- _To do_
Extract all lines from the data beneath that include the word "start".

- _Data supplied_

■ ■ ■ ■ ■

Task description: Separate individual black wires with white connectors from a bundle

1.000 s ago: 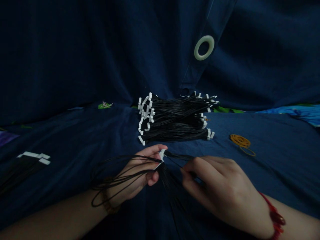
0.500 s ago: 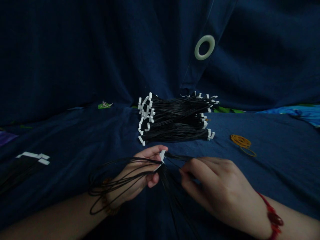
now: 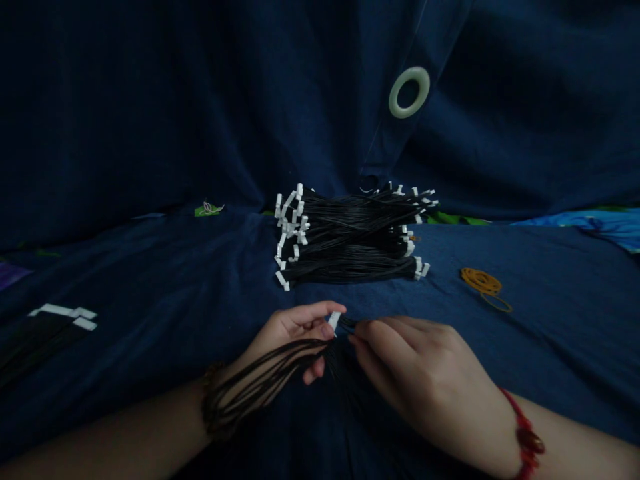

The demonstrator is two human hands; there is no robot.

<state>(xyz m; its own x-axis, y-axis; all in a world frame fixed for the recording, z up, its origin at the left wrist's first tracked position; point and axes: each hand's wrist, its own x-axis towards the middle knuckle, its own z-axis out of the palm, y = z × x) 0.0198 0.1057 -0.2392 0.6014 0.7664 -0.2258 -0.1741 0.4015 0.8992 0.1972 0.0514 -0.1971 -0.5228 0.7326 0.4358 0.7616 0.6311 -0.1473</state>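
Note:
My left hand pinches a white connector between thumb and fingers. From it a bundle of thin black wires loops back over my left palm and wrist, and more strands hang down between my hands. Just to the right, my right hand is closed, its thumb and index finger pinching black wires close to the connector. Beyond both hands lies a pile of black wire harnesses, with white connectors at both ends.
Yellow-brown rubber bands lie to the right of the pile. More black wires with white connectors lie at the left. A dark blue cloth covers the surface, and a blue curtain with a pale ring hangs behind.
My left hand has shifted slightly right with the connector, and my right hand has come closer to it. The wire loops over my left wrist have drawn together and hang lower.

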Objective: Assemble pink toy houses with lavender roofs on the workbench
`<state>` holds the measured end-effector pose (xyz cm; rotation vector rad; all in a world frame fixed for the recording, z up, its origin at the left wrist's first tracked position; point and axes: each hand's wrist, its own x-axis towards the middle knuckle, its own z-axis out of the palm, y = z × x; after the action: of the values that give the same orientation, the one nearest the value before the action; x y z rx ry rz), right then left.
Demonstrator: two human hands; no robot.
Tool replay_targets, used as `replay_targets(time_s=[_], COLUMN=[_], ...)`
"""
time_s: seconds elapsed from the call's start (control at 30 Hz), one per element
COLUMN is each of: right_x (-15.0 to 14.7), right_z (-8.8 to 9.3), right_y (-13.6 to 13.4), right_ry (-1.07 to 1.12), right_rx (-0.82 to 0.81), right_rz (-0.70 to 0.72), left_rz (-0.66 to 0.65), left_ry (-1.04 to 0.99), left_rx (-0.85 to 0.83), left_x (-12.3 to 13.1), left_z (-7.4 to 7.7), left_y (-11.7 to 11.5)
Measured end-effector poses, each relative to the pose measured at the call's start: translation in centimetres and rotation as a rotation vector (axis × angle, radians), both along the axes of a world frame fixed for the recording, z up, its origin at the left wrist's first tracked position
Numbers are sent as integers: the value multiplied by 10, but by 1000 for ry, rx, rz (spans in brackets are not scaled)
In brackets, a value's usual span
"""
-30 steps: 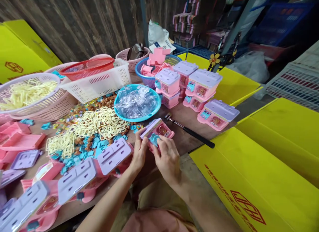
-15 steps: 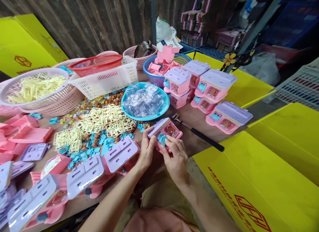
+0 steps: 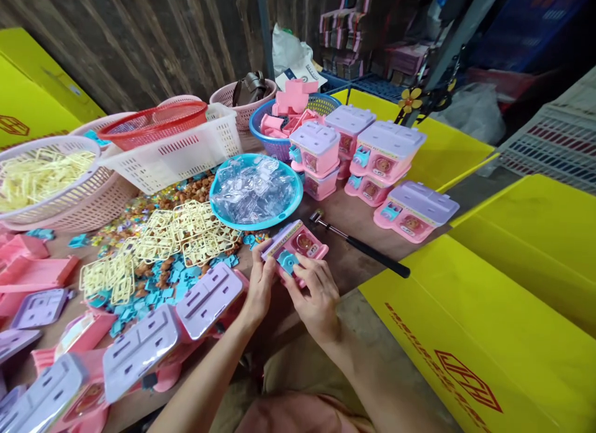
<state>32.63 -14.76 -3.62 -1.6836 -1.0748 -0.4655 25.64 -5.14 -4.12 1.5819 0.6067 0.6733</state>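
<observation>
Pink toy house (image 3: 297,245) at near edge of tabletop (image 3: 345,214), beside small hammer (image 3: 361,247). I note left hand (image 3: 259,290) grip closed on its lilac roof end; right hand (image 3: 315,298) grip closed on its teal front.

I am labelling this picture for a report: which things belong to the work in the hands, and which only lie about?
In hand:
left hand
right hand
pink toy house, held by both hands
blue piece on its front

Lying about:
hammer
blue bowl of clear parts
finished houses
yellow frames
red basket
</observation>
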Motion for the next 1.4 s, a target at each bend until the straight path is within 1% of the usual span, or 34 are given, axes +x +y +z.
replay_targets(time_s=[0.17,0.23,0.3,0.4,0.47,0.53,0.6,0.7,0.8,0.87,0.93,1.03,1.07,1.13,1.2,1.27,1.3,1.37,1.4], right_x=[-3,1,13,38,53,61,62,59,57,60,63,66,66,67,67,67,67,65,63], right_z=[1,5,9,11,9,6,5,7,10,9,4,-12,-18,-30,-37,-38,-37,-30,-26], right_y=[-3,-8,-15,-19,-17,-14,-11,-10,-10,-12,-16,-27,-30,-37,-41,-43,-44,-45,-45], right_ry=[36,81,151,297,427,556,663,748,758,751,770,845,863,874,879,895,900,875,847], right_rx=[-8,-36,-84,-152,-202,-244,-244,-220,-225,-227,-213,-163,-157,-178,-215,-243,-243,-183,-121], right_rz=[12,57,109,141,220,324,365,384,360,361,418,521,529,497,462,458,459,414,358], left_rz=[-81,-92,-90,-109,-106,-97,-112,-126,-124,-143,-166,-179,-183,-197,-220,-223,-217,-193,-184], left_ry=[25,30,34,41,57,71,72,79,85,76,78,97,92,67,71,120,143,161,161], left_rx=[-61,-78,-75,-68,-53,-38,-36,-5,32,49,92,219,277,395,474,501,511,556,598], left_x=[-2,-2,-1,0,0,0,0,1,1,0,-1,-2,-1,0,0,-4,-9,-25,-36], left_z=[2,4,8,12,14,14,12,6,3,4,7,8,6,1,-3,2,10,32,46], left_y=[-2,-4,-6,-8,-10,-11,-11,-11,-12,-13,-15,-17,-18,-21,-25,-30,-31,-23,-13])
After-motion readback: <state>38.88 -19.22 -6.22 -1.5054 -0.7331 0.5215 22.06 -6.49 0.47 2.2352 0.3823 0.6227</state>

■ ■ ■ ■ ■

- _Response_
time_s: seconds elapsed from the call's start (control at 30 Hz), one per element
Measured end-effector poses, each relative to the pose measured at the call's start: translation in centimetres and rotation as a rotation vector (axis × angle, radians), both along the axes of a world frame fixed for the recording, z up, its origin at the left wrist's first tracked position

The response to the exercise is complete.